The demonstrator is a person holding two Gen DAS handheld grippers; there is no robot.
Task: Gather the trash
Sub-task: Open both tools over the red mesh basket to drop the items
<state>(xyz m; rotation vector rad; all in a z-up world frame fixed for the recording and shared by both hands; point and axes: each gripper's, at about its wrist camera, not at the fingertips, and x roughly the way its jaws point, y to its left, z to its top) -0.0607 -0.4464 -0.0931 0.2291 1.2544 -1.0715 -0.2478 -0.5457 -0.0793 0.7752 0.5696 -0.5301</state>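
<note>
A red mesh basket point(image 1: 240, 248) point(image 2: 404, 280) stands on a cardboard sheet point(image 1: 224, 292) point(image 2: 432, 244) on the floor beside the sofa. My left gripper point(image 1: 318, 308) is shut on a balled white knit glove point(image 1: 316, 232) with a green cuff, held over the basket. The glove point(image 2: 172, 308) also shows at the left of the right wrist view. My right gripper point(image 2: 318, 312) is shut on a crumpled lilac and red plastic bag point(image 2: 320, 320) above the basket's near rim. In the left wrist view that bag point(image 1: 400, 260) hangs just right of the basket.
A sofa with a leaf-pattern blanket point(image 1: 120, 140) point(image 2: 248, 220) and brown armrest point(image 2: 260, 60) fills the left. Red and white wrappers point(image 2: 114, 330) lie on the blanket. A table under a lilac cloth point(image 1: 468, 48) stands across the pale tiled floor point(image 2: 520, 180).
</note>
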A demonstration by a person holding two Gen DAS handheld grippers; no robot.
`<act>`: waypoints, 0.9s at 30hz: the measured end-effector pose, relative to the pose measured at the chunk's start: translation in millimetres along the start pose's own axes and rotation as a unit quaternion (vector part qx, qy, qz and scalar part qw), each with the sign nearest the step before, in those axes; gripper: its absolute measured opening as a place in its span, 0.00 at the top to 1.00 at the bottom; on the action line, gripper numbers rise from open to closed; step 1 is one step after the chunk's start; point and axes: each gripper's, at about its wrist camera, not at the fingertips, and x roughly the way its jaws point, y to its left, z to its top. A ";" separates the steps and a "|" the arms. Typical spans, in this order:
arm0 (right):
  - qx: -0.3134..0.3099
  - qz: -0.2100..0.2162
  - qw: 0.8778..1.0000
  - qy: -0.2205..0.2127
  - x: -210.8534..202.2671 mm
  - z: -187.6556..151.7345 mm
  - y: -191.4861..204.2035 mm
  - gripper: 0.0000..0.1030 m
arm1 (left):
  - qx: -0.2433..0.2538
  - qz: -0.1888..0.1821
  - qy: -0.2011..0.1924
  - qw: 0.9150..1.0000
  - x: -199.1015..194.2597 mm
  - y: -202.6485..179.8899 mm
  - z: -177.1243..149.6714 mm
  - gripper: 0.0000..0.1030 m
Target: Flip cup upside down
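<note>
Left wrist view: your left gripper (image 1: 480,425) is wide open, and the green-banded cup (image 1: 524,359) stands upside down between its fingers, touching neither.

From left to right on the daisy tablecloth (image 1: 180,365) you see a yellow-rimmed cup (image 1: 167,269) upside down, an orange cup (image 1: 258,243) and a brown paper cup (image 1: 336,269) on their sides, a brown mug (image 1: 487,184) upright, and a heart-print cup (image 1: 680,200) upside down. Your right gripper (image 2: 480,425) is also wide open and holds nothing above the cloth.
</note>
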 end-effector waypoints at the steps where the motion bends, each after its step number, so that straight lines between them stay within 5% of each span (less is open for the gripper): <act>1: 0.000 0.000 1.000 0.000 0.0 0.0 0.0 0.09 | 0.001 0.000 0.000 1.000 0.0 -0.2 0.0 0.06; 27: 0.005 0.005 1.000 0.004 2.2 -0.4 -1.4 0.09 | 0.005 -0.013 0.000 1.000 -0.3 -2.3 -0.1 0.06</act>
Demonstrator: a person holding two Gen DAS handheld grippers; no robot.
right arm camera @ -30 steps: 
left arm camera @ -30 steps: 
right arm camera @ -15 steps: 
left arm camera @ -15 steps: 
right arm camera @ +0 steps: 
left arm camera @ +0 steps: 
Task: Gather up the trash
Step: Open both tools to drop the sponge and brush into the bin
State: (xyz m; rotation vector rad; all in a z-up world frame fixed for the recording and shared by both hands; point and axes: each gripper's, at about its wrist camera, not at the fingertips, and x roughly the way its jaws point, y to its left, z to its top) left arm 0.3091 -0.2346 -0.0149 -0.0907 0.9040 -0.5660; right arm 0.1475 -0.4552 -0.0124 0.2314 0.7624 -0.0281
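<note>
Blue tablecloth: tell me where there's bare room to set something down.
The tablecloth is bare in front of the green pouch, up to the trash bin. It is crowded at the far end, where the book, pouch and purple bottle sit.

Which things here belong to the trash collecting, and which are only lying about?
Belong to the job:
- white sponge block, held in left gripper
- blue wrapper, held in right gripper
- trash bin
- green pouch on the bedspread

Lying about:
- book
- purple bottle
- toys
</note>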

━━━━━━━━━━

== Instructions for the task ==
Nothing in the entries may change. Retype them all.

== Solution for this exercise ==
The demonstrator is a person holding two Gen DAS handheld grippers; there is no robot.
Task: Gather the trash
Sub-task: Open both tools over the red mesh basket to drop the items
<state>(xyz m; rotation vector rad; all in a z-up world frame fixed for the recording and shared by both hands; point and axes: each gripper's, at about its wrist camera, not at the fingertips, and x roughly the way its jaws point, y to its left, z to its top) -0.0607 -0.4464 -0.0931 0.2291 1.2544 -1.0715 -0.2478 -0.5457 -0.0793 0.7752 0.5696 -0.5301</state>
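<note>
A red mesh basket point(image 1: 240, 248) point(image 2: 404, 280) stands on a cardboard sheet point(image 1: 224, 292) point(image 2: 432, 244) on the floor beside the sofa. My left gripper point(image 1: 318, 308) is shut on a balled white knit glove point(image 1: 316, 232) with a green cuff, held over the basket. The glove point(image 2: 172, 308) also shows at the left of the right wrist view. My right gripper point(image 2: 318, 312) is shut on a crumpled lilac and red plastic bag point(image 2: 320, 320) above the basket's near rim. In the left wrist view that bag point(image 1: 400, 260) hangs just right of the basket.
A sofa with a leaf-pattern blanket point(image 1: 120, 140) point(image 2: 248, 220) and brown armrest point(image 2: 260, 60) fills the left. Red and white wrappers point(image 2: 114, 330) lie on the blanket. A table under a lilac cloth point(image 1: 468, 48) stands across the pale tiled floor point(image 2: 520, 180).
</note>
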A demonstration by a person holding two Gen DAS handheld grippers; no robot.
`<act>`: waypoints, 0.9s at 30hz: the measured end-effector pose, relative to the pose measured at the chunk's start: translation in millimetres along the start pose's own axes and rotation as a unit quaternion (vector part qx, qy, qz and scalar part qw), each with the sign nearest the step before, in those axes; gripper: its absolute measured opening as a place in its span, 0.00 at the top to 1.00 at the bottom; on the action line, gripper numbers rise from open to closed; step 1 is one step after the chunk's start; point and axes: each gripper's, at about its wrist camera, not at the fingertips, and x roughly the way its jaws point, y to its left, z to its top. A ";" separates the steps and a "|" the arms. Typical spans, in this order:
arm0 (right):
  - qx: -0.3134..0.3099
  - qz: -0.2100..0.2162
  - qw: 0.8778..1.0000
  - qy: -0.2205..0.2127
  - x: -210.8534..202.2671 mm
  - z: -187.6556..151.7345 mm
  - y: -191.4861..204.2035 mm
  - gripper: 0.0000..0.1030 m
arm1 (left):
  - qx: -0.2433..0.2538
  - qz: -0.1888..0.1821
  - qy: -0.2011..0.1924
  - qw: 0.9150..1.0000
  - x: -199.1015..194.2597 mm
  - y: -202.6485..179.8899 mm
  - z: -177.1243..149.6714 mm
  - gripper: 0.0000..0.1030 m
Target: Flip cup upside down
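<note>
Left wrist view: your left gripper (image 1: 480,425) is wide open, and the green-banded cup (image 1: 524,359) stands upside down between its fingers, touching neither.

From left to right on the daisy tablecloth (image 1: 180,365) you see a yellow-rimmed cup (image 1: 167,269) upside down, an orange cup (image 1: 258,243) and a brown paper cup (image 1: 336,269) on their sides, a brown mug (image 1: 487,184) upright, and a heart-print cup (image 1: 680,200) upside down. Your right gripper (image 2: 480,425) is also wide open and holds nothing above the cloth.
</note>
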 end-effector waypoints at the steps where the motion bends, each after its step number, so that straight lines between them stay within 5% of each span (less is open for the gripper): <act>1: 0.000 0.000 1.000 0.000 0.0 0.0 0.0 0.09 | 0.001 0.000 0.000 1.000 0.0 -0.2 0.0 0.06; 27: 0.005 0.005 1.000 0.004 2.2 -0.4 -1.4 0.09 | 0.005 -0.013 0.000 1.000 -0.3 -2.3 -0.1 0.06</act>
Demonstrator: a person holding two Gen DAS handheld grippers; no robot.
right arm camera @ -30 steps: 
left arm camera @ -30 steps: 
right arm camera @ -15 steps: 
left arm camera @ -15 steps: 
right arm camera @ +0 steps: 
left arm camera @ +0 steps: 
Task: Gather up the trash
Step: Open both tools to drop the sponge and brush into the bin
State: (xyz m; rotation vector rad; all in a z-up world frame fixed for the recording and shared by both hands; point and axes: each gripper's, at about its wrist camera, not at the fingertips, and x roughly the way its jaws point, y to its left, z to its top) left arm 0.3091 -0.2346 -0.0149 -0.0907 0.9040 -0.5660; right arm 0.1475 -0.4552 -0.0124 0.2314 0.7624 -0.0281
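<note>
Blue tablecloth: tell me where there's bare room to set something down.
The tablecloth is bare in front of the green pouch, up to the trash bin. It is crowded at the far end, where the book, pouch and purple bottle sit.

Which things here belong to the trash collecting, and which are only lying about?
Belong to the job:
- white sponge block, held in left gripper
- blue wrapper, held in right gripper
- trash bin
- green pouch on the bedspread

Lying about:
- book
- purple bottle
- toys
</note>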

No additional answer is expected.